The state of California has artificially — and unfairly — limited the number of restaurant liquor licenses available in San Luis Obispo County.
The local restaurant industry has been penalized by a formula that grants new licenses based solely on population growth, without taking into account how much the population swells during tourist season or how important restaurants are to the economy.
As reported in Saturday’s Tribune, SLO County’s population has been growing so slowly that it’s been a couple of years since any new licenses have been issued. The only way to obtain one now is by purchasing an existing license. That costs in the neighborhood of $100,000 — a burdensome amount when you consider that the state agency that oversees licensing, Alcoholic Beverage Control, charges just $13,800.
The shortage of licenses is hurting small businesses and costing us jobs and tax revenue.
In Atascadero, for example, the demise of Colby Jack’s — the restaurant that operated inside The Carlton — has been blamed in part on its inability to obtain a liquor license.
Assemblyman Katcho Achadjian has proposed legislation that would allow a modest increase in restaurant liquor licenses in SLO County — five per year for the next three years.

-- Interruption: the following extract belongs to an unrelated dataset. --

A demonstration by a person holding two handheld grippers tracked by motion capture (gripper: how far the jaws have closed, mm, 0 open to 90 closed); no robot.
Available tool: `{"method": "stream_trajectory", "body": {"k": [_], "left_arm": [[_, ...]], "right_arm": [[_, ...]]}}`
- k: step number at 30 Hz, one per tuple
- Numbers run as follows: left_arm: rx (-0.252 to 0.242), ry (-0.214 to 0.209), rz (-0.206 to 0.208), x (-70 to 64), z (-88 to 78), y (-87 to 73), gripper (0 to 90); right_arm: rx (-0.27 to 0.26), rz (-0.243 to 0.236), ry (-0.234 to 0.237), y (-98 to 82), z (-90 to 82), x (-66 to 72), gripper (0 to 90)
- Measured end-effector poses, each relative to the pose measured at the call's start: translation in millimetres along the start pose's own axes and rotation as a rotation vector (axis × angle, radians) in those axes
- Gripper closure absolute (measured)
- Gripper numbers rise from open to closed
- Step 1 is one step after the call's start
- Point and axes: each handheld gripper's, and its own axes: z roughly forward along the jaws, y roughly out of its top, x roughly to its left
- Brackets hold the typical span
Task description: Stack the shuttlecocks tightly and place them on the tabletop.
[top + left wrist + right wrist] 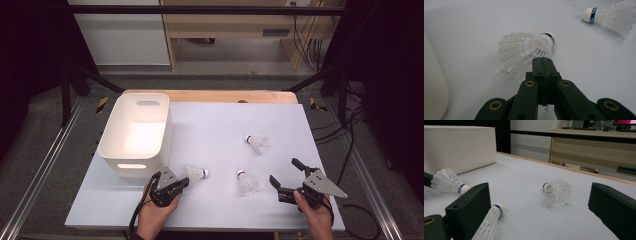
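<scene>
White storage bin (136,135) sits at the table's (210,210) left, and the nearest shuttlecock (196,174) lies just right of its front corner, cork pointing away from the left gripper (183,183), whose jaws are clenched on the edge of its feather skirt. That thin pinch is the risk: judging by how little feather is caught, a lift toward the bin could let it slip out or crush the feathers. Right gripper (285,172) hangs released beside the second shuttlecock (246,183), third shuttlecock (257,143) farther back.

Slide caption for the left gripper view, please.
Left tool shut on the feather skirt of a white shuttlecock on the pale table; a second shuttlecock lies beyond.
</scene>
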Motion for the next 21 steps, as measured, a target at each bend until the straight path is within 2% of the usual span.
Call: {"method": "stream_trajectory", "body": {"k": [3,7,10,11,12,21], "left_arm": [[0.005,-0.024,0.011,-8.0,2.3,2.6,90.0],[0.013,-0.057,0.045,-25.6,7.1,8.3,90.0],[0.024,-0.078,0.068,-39.6,15.1,13.2,90.0],[0.037,-0.084,0.090,-48.0,22.0,15.8,90.0],[0.046,-0.083,0.100,-50.9,24.8,17.3,90.0],[0.059,-0.091,0.103,-63.1,42.8,30.1,90.0]], "right_arm": [[-0.001,-0.006,0.002,0.0,0.4,0.2,4.5],[-0.003,-0.001,0.000,0.2,-0.3,0.0,4.5],[-0.005,-0.001,0.001,0.6,-0.3,0.1,4.5],[-0.003,-0.006,0.005,1.0,-0.4,1.0,4.5],[-0.003,-0.008,0.008,1.1,-0.5,1.4,4.5],[-0.008,-0.004,0.008,1.2,-0.7,0.9,4.6]]}}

That may not be popular with residents who think some areas of the county — particularly downtown San Luis Obispo — are already awash in eating and drinking establishments.

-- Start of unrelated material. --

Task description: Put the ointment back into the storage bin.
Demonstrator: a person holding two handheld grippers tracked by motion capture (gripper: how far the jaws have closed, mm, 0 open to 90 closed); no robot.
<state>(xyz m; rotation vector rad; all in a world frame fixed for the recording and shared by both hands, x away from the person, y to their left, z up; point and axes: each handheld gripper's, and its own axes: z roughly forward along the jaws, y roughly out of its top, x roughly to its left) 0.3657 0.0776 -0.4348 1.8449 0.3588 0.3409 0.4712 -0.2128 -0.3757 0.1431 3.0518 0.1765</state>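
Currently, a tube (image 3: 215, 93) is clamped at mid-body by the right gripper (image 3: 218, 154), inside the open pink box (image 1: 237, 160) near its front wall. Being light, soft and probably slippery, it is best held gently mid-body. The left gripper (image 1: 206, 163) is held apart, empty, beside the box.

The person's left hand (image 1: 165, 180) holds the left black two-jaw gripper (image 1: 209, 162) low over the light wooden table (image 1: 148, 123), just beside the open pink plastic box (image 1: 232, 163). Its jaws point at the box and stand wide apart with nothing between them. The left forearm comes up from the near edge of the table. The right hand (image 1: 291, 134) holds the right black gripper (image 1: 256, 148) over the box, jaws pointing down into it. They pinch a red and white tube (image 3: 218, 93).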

We believe, though, that Achadjian makes an excellent point: Zoning laws and other planning tools are available to avoid an over concentration of bars and restaurants in certain areas.
Capping the number of restaurant liquor licenses is not the way to achieve that — not for our countywide economy, which depends heavily on tourism, and especially not for communities like Atascadero that are working so hard to revitalize their downtowns.
Achadjian’s bill would provide the right measure of relief.
We strongly urge the Legislature to approve it.